**Instructions to follow:** Copy out the full data exactly as given; pictures should not be included.

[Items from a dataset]
■ ■ ■ ■

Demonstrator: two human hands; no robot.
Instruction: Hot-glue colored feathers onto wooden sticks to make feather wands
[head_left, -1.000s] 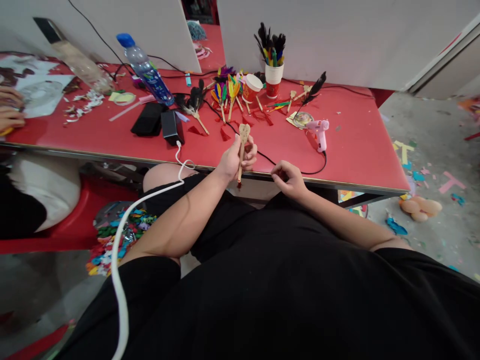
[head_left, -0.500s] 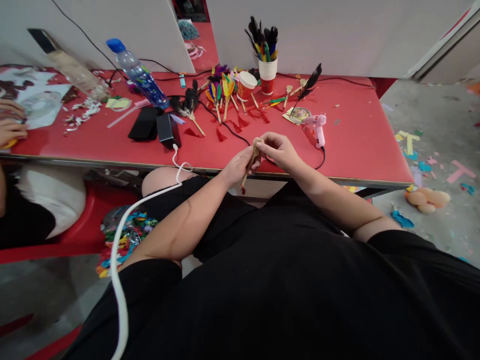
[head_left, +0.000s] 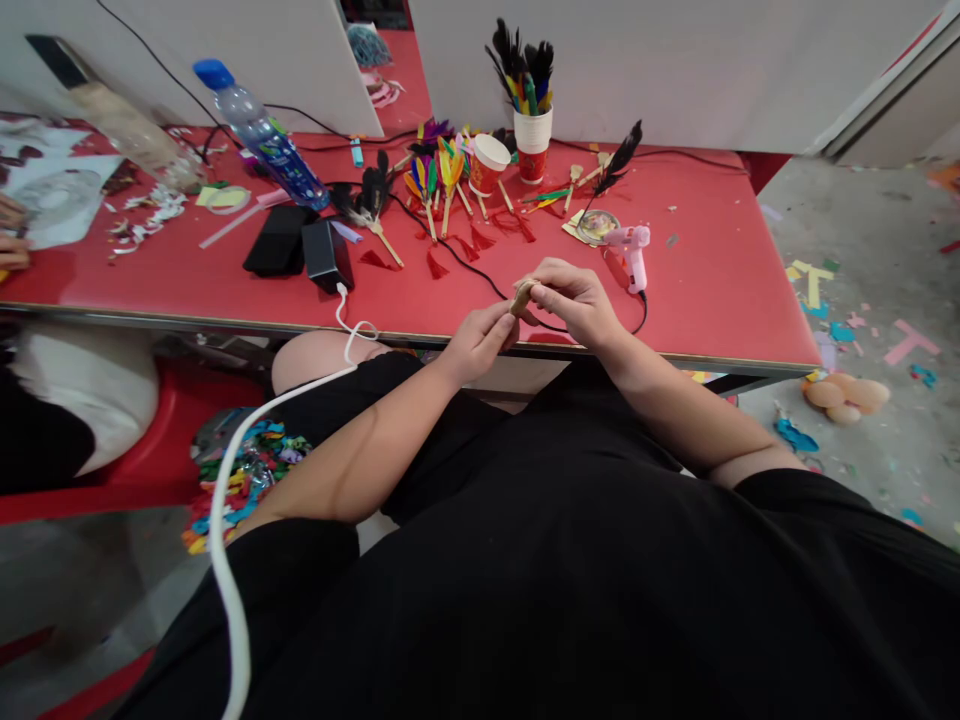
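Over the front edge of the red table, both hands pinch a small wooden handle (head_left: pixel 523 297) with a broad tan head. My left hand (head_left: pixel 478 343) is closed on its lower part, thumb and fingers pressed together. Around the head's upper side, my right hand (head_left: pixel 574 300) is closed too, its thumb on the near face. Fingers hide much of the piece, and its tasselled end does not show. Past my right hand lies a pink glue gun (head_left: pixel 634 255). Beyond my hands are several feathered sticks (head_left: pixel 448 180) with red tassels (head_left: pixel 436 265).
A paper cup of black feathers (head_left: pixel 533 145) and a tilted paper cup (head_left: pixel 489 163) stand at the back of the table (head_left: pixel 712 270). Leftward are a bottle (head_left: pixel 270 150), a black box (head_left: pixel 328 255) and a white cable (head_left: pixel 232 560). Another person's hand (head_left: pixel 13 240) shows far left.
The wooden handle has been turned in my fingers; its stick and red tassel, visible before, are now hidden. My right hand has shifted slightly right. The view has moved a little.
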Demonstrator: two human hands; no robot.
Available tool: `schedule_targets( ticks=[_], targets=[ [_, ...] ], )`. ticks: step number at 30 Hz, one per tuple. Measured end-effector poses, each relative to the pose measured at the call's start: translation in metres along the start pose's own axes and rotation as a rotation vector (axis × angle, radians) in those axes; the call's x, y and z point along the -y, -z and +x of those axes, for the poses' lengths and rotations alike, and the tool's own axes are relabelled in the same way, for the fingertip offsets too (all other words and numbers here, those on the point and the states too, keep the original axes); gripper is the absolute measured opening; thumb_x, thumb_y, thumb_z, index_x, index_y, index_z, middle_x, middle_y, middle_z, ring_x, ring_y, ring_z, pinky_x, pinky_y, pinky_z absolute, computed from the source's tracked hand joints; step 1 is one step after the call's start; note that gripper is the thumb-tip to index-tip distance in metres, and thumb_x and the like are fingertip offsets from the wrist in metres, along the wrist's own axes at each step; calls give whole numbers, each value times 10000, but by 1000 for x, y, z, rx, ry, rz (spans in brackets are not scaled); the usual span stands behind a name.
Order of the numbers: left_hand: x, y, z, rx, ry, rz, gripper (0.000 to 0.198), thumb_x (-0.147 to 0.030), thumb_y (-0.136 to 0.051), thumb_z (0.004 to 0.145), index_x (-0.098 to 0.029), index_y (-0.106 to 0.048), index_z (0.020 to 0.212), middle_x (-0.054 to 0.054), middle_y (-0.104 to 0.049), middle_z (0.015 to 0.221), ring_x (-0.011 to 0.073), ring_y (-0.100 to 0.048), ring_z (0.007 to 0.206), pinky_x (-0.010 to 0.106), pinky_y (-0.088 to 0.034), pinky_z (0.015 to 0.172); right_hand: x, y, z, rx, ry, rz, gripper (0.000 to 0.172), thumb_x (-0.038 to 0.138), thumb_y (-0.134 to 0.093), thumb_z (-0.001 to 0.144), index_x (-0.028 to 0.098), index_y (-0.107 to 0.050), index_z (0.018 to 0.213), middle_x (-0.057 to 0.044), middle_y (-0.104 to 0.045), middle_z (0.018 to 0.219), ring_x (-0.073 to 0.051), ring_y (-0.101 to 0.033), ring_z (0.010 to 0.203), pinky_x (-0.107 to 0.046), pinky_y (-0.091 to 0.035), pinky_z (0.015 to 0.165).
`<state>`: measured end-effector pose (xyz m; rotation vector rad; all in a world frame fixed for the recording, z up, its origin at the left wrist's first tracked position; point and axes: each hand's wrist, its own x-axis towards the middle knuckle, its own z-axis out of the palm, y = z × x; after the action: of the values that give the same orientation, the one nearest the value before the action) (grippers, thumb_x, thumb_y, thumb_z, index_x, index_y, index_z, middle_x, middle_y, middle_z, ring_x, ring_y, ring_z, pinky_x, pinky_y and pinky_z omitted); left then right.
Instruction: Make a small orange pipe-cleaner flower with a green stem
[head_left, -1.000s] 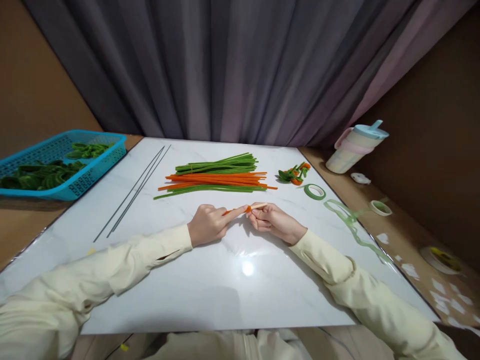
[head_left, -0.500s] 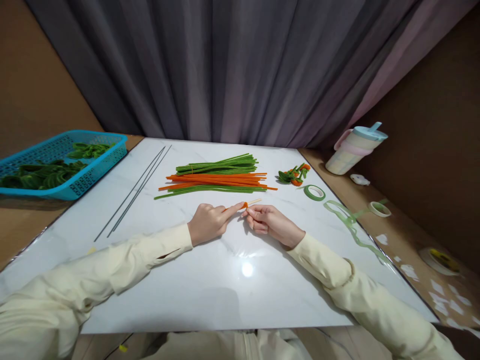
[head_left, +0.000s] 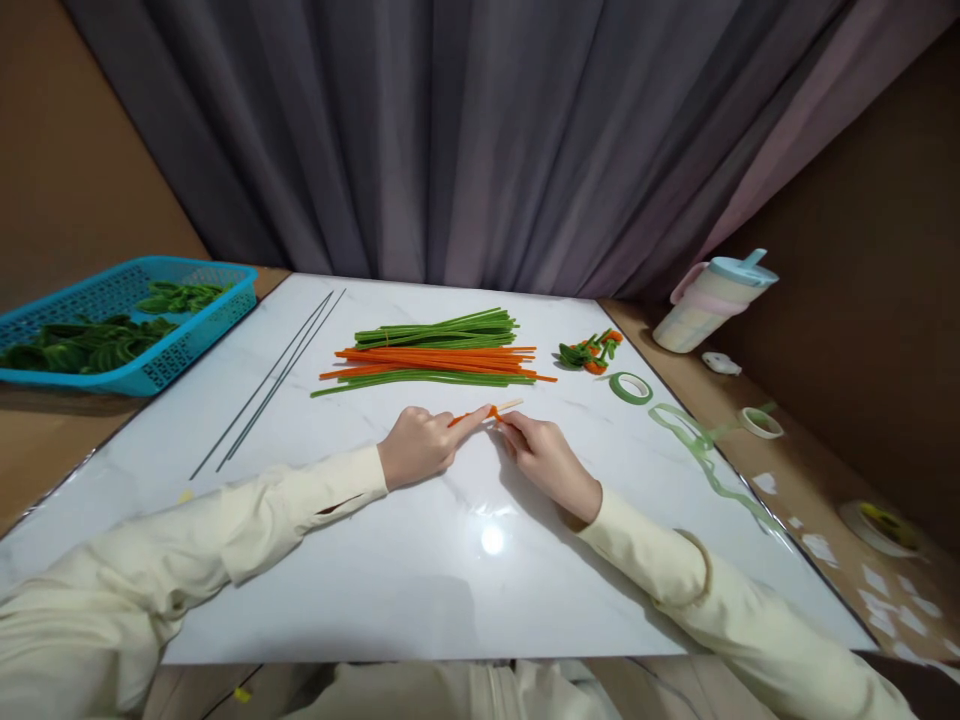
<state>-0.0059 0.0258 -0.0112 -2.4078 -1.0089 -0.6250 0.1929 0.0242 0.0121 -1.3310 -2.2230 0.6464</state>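
Observation:
My left hand [head_left: 421,447] rests on the white marble board [head_left: 420,560], fingers curled and forefinger stretched along an orange pipe cleaner [head_left: 471,415] that it pinches. My right hand [head_left: 541,455] meets it from the right, fingers closed on a thin pale stick [head_left: 508,406] whose tip pokes out beyond the fingers. The orange pipe cleaner is wound round the stick where the two hands meet. Just behind the hands lies a pile of long green and orange pipe cleaners [head_left: 435,358].
Thin dark wires [head_left: 270,382] lie at the board's left. A blue basket [head_left: 127,325] of green coiled pieces stands far left. Small finished green-orange pieces [head_left: 590,351], a green tape roll [head_left: 630,386], loose tape strip [head_left: 701,445], another roll [head_left: 761,422] and a lidded cup [head_left: 712,298] are right.
My right hand has turned palm-down and drawn in toward the left hand, its fingers sliding along the stick. The left hand has stayed put.

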Motion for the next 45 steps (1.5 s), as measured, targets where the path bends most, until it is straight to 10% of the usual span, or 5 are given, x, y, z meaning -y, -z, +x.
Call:
schedule_targets(
  ticks=[12,24,45],
  targets=[
    [1,0,1,-28,10,-138,340,-203,-397,880,-228,-568,1173,-29,-572,469,92,-457,357,200,-255,397,-2,5,-2,-130,475,-789,174,80,-404,864,126,-560,801,-73,-582,752,-190,-448,722,-295,-304,621],
    [-1,4,2,-32,69,-521,298,-231,-448,879,-201,-605,1130,-22,-665,568,67,-513,405,172,-348,427,0,33,5,-110,755,-876,272,107,-335,922,135,-569,785,-60,-524,687,-181,-355,669,-315,-235,617],
    [0,10,2,-117,-185,-675,259,-199,-483,845,-192,-635,1054,-48,-572,440,77,-456,347,217,-264,382,-20,44,17,604,120,363,260,345,-496,838,136,-645,797,-37,-623,761,-125,-526,701,-238,-408,682]
  ],
)
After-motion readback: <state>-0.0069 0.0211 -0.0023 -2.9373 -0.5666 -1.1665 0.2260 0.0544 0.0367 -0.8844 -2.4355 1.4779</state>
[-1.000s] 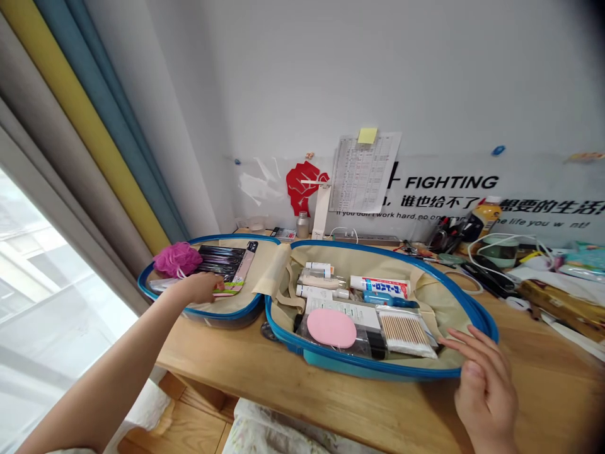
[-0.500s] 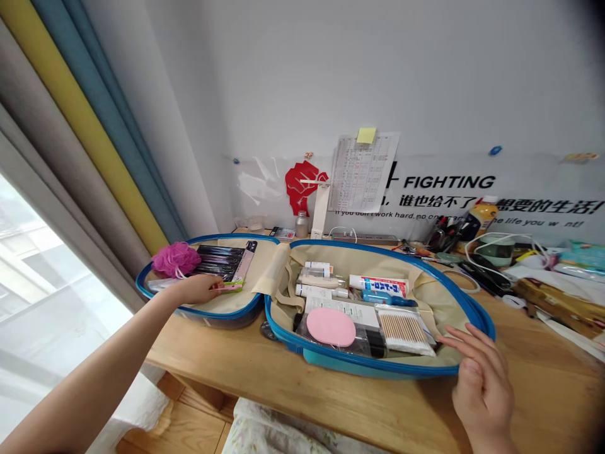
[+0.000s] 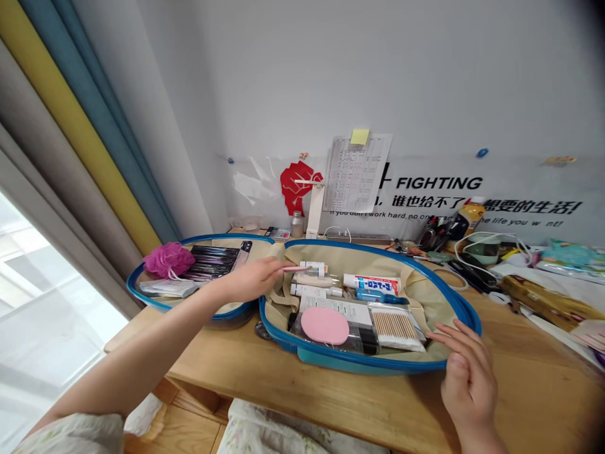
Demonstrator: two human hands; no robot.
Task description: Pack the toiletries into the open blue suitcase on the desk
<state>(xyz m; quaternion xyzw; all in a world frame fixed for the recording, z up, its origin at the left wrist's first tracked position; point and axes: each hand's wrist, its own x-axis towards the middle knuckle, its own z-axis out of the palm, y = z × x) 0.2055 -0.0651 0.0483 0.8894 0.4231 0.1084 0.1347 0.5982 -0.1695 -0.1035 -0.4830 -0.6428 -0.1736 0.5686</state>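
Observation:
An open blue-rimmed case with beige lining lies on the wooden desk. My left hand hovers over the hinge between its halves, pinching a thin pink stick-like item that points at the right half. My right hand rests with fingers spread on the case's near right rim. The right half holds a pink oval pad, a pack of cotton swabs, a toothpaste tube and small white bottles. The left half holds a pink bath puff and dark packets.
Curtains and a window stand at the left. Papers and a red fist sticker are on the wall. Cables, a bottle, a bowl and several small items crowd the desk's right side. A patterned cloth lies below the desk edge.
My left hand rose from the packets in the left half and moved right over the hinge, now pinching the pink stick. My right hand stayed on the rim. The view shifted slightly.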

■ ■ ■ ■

**Finished exercise:**
Demonstrator: two human hands; no robot.
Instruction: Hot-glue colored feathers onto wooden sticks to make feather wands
[head_left, -1.000s] 
[head_left, -0.500s] 
[head_left, +0.000s] 
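Over the front edge of the red table, both hands pinch a small wooden handle (head_left: pixel 523 297) with a broad tan head. My left hand (head_left: pixel 478 343) is closed on its lower part, thumb and fingers pressed together. Around the head's upper side, my right hand (head_left: pixel 574 300) is closed too, its thumb on the near face. Fingers hide much of the piece, and its tasselled end does not show. Past my right hand lies a pink glue gun (head_left: pixel 634 255). Beyond my hands are several feathered sticks (head_left: pixel 448 180) with red tassels (head_left: pixel 436 265).
A paper cup of black feathers (head_left: pixel 533 145) and a tilted paper cup (head_left: pixel 489 163) stand at the back of the table (head_left: pixel 712 270). Leftward are a bottle (head_left: pixel 270 150), a black box (head_left: pixel 328 255) and a white cable (head_left: pixel 232 560). Another person's hand (head_left: pixel 13 240) shows far left.
The wooden handle has been turned in my fingers; its stick and red tassel, visible before, are now hidden. My right hand has shifted slightly right. The view has moved a little.
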Demonstrator: two human hands; no robot.
Available tool: `schedule_targets( ticks=[_], targets=[ [_, ...] ], )`. ticks: step number at 30 Hz, one per tuple. Measured end-effector poses, each relative to the pose measured at the call's start: translation in metres along the start pose's own axes and rotation as a rotation vector (axis × angle, radians) in those axes; the call's x, y and z point along the -y, -z and +x of those axes, for the poses' lengths and rotations alike, and the tool's own axes are relabelled in the same way, for the fingertip offsets too (all other words and numbers here, those on the point and the states too, keep the original axes); gripper is the absolute measured opening; thumb_x, thumb_y, thumb_z, index_x, index_y, index_z, middle_x, middle_y, middle_z, ring_x, ring_y, ring_z, pinky_x, pinky_y, pinky_z absolute, computed from the source's tracked hand joints; step 1 is one step after the call's start; note that gripper is the thumb-tip to index-tip distance in metres, and thumb_x and the like are fingertip offsets from the wrist in metres, along the wrist's own axes at each step; calls give whole numbers, each value times 10000, but by 1000 for x, y, z, rx, ry, rz (spans in brackets are not scaled); the usual span stands behind a name.
Order of the numbers: left_hand: x, y, z, rx, ry, rz, gripper (0.000 to 0.198), thumb_x (-0.147 to 0.030), thumb_y (-0.136 to 0.051), thumb_z (0.004 to 0.145), index_x (-0.098 to 0.029), index_y (-0.106 to 0.048), index_z (0.020 to 0.212), middle_x (-0.054 to 0.054), middle_y (-0.104 to 0.049), middle_z (0.015 to 0.221), ring_x (-0.011 to 0.073), ring_y (-0.100 to 0.048), ring_z (0.007 to 0.206), pinky_x (-0.010 to 0.106), pinky_y (-0.088 to 0.034), pinky_z (0.015 to 0.172); right_hand: x, y, z, rx, ry, rz, gripper (0.000 to 0.172), thumb_x (-0.038 to 0.138), thumb_y (-0.134 to 0.093), thumb_z (-0.001 to 0.144), index_x (-0.028 to 0.098), index_y (-0.107 to 0.050), index_z (0.018 to 0.213), middle_x (-0.057 to 0.044), middle_y (-0.104 to 0.045), middle_z (0.018 to 0.219), ring_x (-0.073 to 0.051), ring_y (-0.101 to 0.033), ring_z (0.010 to 0.203), pinky_x (-0.107 to 0.046), pinky_y (-0.091 to 0.035), pinky_z (0.015 to 0.165).
`<state>`: measured end-effector pose (xyz m; rotation vector rad; all in a world frame fixed for the recording, z up, its origin at the left wrist's first tracked position; point and axes: each hand's wrist, its own x-axis towards the middle knuckle, its own z-axis out of the palm, y = z × x; after the action: of the values that give the same orientation, the one nearest the value before the action) (grippers, thumb_x, thumb_y, thumb_z, index_x, index_y, index_z, middle_x, middle_y, middle_z, ring_x, ring_y, ring_z, pinky_x, pinky_y and pinky_z omitted); left then right.
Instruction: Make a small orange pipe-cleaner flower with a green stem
[head_left, -1.000s] 
[head_left, -0.500s] 
[head_left, +0.000s] 
<state>-0.0059 0.0258 -0.0112 -2.4078 -1.0089 -0.6250 0.1929 0.0242 0.0121 -1.3310 -2.2230 0.6464</state>
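Observation:
My left hand [head_left: 421,447] rests on the white marble board [head_left: 420,560], fingers curled and forefinger stretched along an orange pipe cleaner [head_left: 471,415] that it pinches. My right hand [head_left: 541,455] meets it from the right, fingers closed on a thin pale stick [head_left: 508,406] whose tip pokes out beyond the fingers. The orange pipe cleaner is wound round the stick where the two hands meet. Just behind the hands lies a pile of long green and orange pipe cleaners [head_left: 435,358].
Thin dark wires [head_left: 270,382] lie at the board's left. A blue basket [head_left: 127,325] of green coiled pieces stands far left. Small finished green-orange pieces [head_left: 590,351], a green tape roll [head_left: 630,386], loose tape strip [head_left: 701,445], another roll [head_left: 761,422] and a lidded cup [head_left: 712,298] are right.
My right hand has turned palm-down and drawn in toward the left hand, its fingers sliding along the stick. The left hand has stayed put.
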
Motion for the next 45 steps (1.5 s), as measured, targets where the path bends most, until it is straight to 10% of the usual span, or 5 are given, x, y, z meaning -y, -z, +x.
Call:
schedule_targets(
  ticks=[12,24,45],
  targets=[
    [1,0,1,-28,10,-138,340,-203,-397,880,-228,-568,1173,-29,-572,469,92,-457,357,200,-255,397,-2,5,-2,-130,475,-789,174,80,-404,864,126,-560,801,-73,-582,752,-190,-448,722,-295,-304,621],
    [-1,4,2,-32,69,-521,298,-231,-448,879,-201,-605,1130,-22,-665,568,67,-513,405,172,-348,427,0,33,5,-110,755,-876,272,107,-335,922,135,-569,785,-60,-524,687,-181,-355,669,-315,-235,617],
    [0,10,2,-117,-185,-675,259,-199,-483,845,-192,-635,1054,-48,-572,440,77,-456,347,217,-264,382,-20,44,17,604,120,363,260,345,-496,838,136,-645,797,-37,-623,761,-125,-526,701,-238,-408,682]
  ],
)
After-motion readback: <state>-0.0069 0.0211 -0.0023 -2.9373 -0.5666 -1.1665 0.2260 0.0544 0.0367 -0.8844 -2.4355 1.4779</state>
[-1.000s] 
[-0.500s] 
[+0.000s] 
Demonstrator: two human hands; no robot.
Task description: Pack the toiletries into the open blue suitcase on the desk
<state>(xyz m; quaternion xyzw; all in a world frame fixed for the recording, z up, its origin at the left wrist's first tracked position; point and axes: each hand's wrist, its own x-axis towards the middle knuckle, its own z-axis out of the palm, y = z × x) 0.2055 -0.0651 0.0483 0.8894 0.4231 0.1084 0.1347 0.5982 -0.1695 -0.1035 -0.4830 -0.6428 -0.1736 0.5686</state>
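Observation:
An open blue-rimmed case with beige lining lies on the wooden desk. My left hand hovers over the hinge between its halves, pinching a thin pink stick-like item that points at the right half. My right hand rests with fingers spread on the case's near right rim. The right half holds a pink oval pad, a pack of cotton swabs, a toothpaste tube and small white bottles. The left half holds a pink bath puff and dark packets.
Curtains and a window stand at the left. Papers and a red fist sticker are on the wall. Cables, a bottle, a bowl and several small items crowd the desk's right side. A patterned cloth lies below the desk edge.
My left hand rose from the packets in the left half and moved right over the hinge, now pinching the pink stick. My right hand stayed on the rim. The view shifted slightly.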

This is the complete output for the exercise.